You add express to a Node.js project. Express needs body-parser. Body-parser needs raw-body. Raw-body needs unpipe. One package becomes a tree.

An Ivanti report found over 90% of dependencies in modern apps are indirect. The ratio varies by ecosystem, Maven amplifies dependencies more than npm, which amplifies more than PyPI,but the pattern holds,youe direct dependencies might number in the dozens. Your full dependency tree often numbers in the hundreds.

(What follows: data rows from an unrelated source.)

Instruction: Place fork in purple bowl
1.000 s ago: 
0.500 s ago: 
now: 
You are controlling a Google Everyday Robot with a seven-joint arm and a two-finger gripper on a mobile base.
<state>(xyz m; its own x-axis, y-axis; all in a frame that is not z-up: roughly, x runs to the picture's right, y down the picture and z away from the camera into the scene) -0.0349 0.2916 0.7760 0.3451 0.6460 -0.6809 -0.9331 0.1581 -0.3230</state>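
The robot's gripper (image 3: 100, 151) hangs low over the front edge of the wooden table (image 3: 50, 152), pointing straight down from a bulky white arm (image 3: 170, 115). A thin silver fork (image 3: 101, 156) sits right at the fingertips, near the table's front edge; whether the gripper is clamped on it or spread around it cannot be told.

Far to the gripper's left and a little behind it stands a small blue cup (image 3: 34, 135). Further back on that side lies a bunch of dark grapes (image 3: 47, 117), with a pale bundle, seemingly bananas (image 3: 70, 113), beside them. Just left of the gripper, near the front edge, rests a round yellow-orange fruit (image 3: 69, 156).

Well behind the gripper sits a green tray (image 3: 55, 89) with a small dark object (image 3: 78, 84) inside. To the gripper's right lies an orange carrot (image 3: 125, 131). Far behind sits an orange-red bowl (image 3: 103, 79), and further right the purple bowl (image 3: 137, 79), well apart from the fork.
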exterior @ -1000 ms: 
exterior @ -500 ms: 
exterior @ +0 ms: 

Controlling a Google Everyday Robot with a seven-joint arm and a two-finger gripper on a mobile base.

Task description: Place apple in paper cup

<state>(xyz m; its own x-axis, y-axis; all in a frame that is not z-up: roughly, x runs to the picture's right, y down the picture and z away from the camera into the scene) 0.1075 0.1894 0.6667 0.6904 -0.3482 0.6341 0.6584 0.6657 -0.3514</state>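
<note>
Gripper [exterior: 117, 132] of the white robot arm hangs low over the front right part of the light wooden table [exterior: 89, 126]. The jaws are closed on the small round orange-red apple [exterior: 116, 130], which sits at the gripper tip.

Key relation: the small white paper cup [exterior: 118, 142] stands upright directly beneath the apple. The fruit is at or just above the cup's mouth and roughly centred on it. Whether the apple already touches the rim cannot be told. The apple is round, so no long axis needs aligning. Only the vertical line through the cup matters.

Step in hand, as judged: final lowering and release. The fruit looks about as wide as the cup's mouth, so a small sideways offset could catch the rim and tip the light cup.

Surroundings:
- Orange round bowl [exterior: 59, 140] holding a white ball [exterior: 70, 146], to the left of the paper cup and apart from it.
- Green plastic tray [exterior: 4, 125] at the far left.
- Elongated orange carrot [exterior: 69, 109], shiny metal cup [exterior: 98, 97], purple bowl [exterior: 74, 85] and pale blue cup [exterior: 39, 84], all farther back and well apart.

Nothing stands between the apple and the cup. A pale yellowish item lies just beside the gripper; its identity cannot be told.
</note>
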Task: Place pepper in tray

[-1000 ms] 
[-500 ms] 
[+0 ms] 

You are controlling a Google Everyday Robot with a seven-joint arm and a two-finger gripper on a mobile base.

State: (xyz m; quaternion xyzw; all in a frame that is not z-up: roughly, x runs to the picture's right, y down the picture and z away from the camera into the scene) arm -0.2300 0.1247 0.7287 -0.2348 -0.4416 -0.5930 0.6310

Each package in that tree has its own maintainers, release practices, and security posture. Some are maintained by teams at major companies. Others are side projects that haven't seen a commit in three years. From the perspective of your running application, they're all equally trusted.

The event-stream attack in 2018 exploited this. A maintainer handed off a popular npm package to someone who offered to help. The new maintainer added flatmap-stream as a dependency, that package contained obfuscated code targeting Copay bitcoin wallets, two millions weekly downloads continued for months before anyone noticed

t malicious code wasnt in event-stream itself, It was one level deeper, hidden in a transitive dependency that nobody was watching.

Why I Built This?

Package managers install dependencies, They resolve version conflicts and download packages. They dont tell you what changed between yesterday and today. Running npm install twice produces the same result, but you cant easily compare Tuesdays dependency tree to Monday's

Vulnerability scanners find known CVEs, They match package versions against databases of disclosed vulnerabilities. They cant tell you about packages that arent vulnerable yet, packages that might become the next Log4j. By the time a CVE exists, youre in reactive mode.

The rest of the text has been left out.